# WORK REQUIRED
Which lines below contain "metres"? Pull them out.

# GIVEN INFORMATION

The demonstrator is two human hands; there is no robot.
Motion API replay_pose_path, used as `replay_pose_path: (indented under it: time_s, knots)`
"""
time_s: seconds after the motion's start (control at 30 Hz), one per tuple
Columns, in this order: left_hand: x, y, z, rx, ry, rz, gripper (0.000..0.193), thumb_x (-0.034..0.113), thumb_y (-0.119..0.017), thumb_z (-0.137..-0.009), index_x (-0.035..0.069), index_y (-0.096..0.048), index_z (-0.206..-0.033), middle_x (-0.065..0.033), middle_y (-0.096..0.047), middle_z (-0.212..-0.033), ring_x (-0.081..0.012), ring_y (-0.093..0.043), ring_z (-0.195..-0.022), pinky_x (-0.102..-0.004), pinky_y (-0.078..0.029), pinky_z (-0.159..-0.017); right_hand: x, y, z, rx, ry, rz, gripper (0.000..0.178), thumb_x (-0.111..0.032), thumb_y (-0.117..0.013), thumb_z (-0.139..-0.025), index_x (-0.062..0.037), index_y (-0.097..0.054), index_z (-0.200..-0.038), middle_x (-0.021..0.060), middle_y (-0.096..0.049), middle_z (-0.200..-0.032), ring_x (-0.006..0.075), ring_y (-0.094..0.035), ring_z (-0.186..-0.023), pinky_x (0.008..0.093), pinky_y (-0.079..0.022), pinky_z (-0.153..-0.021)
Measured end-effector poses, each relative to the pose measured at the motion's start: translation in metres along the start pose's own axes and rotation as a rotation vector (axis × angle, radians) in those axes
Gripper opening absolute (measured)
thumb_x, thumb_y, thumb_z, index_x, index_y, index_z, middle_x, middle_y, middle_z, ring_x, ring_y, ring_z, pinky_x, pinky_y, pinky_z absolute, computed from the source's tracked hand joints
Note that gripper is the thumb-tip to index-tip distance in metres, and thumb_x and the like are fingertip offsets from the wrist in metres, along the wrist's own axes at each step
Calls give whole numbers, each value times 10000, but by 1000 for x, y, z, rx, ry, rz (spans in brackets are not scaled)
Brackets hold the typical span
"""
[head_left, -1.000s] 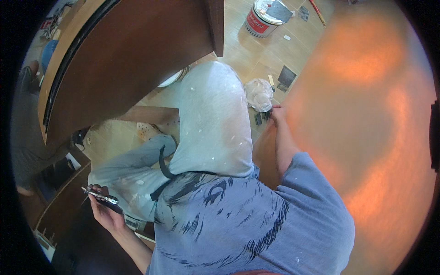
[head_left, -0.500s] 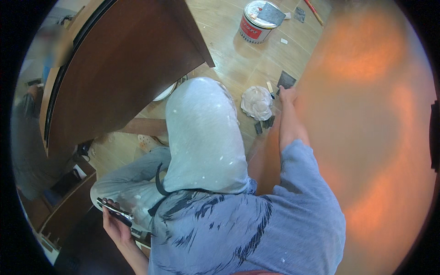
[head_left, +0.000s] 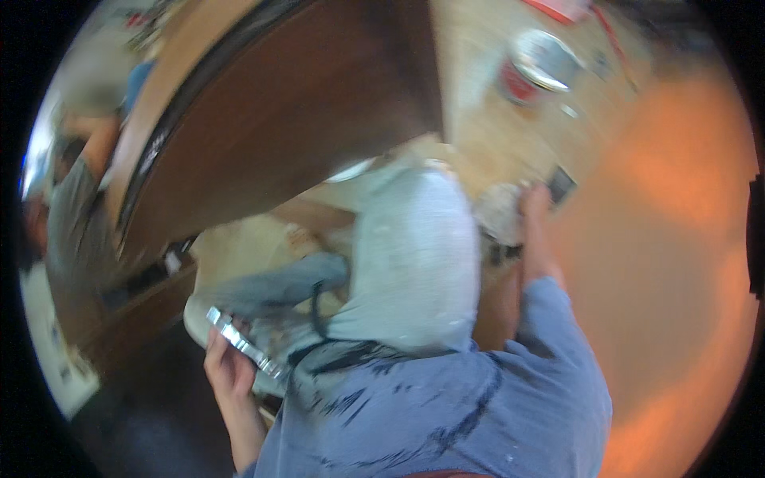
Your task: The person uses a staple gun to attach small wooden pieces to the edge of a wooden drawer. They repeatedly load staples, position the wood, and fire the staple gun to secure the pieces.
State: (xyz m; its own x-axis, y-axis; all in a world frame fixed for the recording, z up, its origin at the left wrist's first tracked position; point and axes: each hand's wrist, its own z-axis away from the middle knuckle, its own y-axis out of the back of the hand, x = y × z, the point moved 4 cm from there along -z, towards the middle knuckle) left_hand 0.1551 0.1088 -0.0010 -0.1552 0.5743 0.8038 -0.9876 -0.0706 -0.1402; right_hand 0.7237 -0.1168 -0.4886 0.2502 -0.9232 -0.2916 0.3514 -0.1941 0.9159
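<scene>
From my head view: the red label [head_left: 516, 88] on the can [head_left: 537, 73] is too blurred to read; my left hand [head_left: 231, 373] clamps a silver object [head_left: 247, 344] by my left leg [head_left: 271, 287] — more silver shows than half a second ago; my right hand [head_left: 535, 201] — grip too blurred to tell — is now closer to the white bundle [head_left: 499, 213].

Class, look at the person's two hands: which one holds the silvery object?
The left hand, low at the picture's left, grips the silvery object; the right hand reaches farther forward, beside the white bundle.
</scene>
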Motion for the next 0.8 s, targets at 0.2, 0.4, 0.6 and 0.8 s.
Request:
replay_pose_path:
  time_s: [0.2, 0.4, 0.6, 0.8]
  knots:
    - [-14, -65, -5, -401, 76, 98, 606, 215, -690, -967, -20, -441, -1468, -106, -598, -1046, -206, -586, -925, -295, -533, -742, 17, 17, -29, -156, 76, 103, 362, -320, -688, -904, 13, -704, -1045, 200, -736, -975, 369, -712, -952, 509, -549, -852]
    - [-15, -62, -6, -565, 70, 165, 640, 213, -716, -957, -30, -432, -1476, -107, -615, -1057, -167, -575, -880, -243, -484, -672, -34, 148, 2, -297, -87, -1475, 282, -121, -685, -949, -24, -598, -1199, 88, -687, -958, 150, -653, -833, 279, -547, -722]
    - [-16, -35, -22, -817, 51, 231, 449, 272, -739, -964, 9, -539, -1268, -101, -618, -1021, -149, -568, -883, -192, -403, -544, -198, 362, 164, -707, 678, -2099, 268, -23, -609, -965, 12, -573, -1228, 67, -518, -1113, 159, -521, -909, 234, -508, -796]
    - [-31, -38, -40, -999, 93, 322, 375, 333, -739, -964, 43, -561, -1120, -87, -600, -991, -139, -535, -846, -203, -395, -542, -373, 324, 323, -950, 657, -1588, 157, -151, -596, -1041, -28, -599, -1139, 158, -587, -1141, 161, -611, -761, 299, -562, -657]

# SOLVED EXERCISE
Measured end-effector poses, each relative to the pose measured at the motion's start: translation in metres along the start pose's own axes and rotation as a rotation vector (axis × angle, radians) in those axes
Note that gripper is the thumb-tip to index-tip distance in metres, and thumb_x and the like are fingertip offsets from the wrist in metres, along the wrist's own axes at each step

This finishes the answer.